4 Using your understanding of why you are listening
In this section, you will meet Lionel. Understanding why you are listening will help you decide what to focus on as you listen. This is what you will practise in the next activities.
Activity 13
a.
a. L’industrie viticole en crise: Lionel Truet fait face à un avenir incertain
b.
b. Lionel Truet : un vigneron satisfait de sa vie sur le vignoble familial
The correct answer is b.
How did you come to your choice?
Answer
b
You may have grasped the general sense (without necessarily understanding every single word) of quite complex phrases such as ‘le désir de revenir sur la propriété familiale’, ‘si serait à refaire, je le referais’, ‘ce qui me rend heureux c’est de pouvoir vivre une passion’, ‘être mon propre patron’, ‘de faire quelque chose que j’aime’.
Or you may have picked out key individual words and phrases such as ‘passion’, ‘désir’, ‘propriété familiale’, ‘heureux’, ‘liberté’, ‘plaisir’.
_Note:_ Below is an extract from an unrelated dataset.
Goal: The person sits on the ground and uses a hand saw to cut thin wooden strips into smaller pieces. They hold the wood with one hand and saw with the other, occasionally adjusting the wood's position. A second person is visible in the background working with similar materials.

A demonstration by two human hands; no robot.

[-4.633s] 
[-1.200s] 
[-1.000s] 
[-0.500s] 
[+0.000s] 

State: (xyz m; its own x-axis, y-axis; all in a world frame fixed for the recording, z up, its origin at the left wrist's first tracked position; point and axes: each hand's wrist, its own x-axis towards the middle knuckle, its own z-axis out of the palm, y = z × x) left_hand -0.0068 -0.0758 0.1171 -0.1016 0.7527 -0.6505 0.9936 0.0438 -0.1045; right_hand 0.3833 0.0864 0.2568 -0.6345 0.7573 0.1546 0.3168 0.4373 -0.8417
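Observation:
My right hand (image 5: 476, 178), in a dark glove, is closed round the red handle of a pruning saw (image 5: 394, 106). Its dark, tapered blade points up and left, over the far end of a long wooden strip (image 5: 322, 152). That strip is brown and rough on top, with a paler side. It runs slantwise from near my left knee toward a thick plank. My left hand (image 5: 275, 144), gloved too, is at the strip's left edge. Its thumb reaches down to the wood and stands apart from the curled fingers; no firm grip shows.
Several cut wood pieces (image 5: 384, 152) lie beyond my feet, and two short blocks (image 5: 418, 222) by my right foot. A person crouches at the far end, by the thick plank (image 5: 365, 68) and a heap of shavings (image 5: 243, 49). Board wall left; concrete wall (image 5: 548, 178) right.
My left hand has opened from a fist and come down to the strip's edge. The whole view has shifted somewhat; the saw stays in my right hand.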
Whichever of these approaches you used, you were probably also helped by the visual clues showing a clearly happy Lionel working in what is obviously a small (and therefore possibly family) wine-producing business. You may also have been influenced by the generally positive tone of Lionel’s voice and the absence of any words related to crises or difficulties.
Activity 14
Listen again to Lionel and answer the questions below in English:
Transcript
- How long has Lionel been a wine producer?
- How long did Lionel work for the SNCF in the Paris region?
- How many children does Lionel have? How many boys? How many girls?
- In which year did Lionel return to the family vineyard?
- How large is the vineyard?
What strategies did you use before and during listening?
Answer
1 – 25 years; 2 – 10/10-12 years; 3 – four, three, one; 5 – 1990; 6 – 6 hectares
When you read the questions before listening, you probably realised at once that all of the required information involved numbers, so when you came to listen you would have been paying particular attention to the numbers you could hear. You might have also tried to hear the word ‘ans’ or words such as ‘depuis ’ or ‘pendant’ which act as a signal that a period of time is being spoken about. You might also have listened for words such as ‘presque’ and ‘près de’ indicating an approximate period of time. To get the number of children, you would have been listening for the words ‘enfants’, ‘garçon’ and ‘fille’. For the size of the vineyard, you would have listened for words indicating a surface area, perhaps using your cultural knowledge that this is measured in hectares in France. For a date, you would be paying attention to any phrases starting ‘mille-neuf-cent’ or ‘deuxmille’. Finally, you probably paused and repeated the recording to confirm your understanding of the figures. As a listening comprehension strategy, this is no different to asking an interlocutor to repeat something in face-to-face conversation.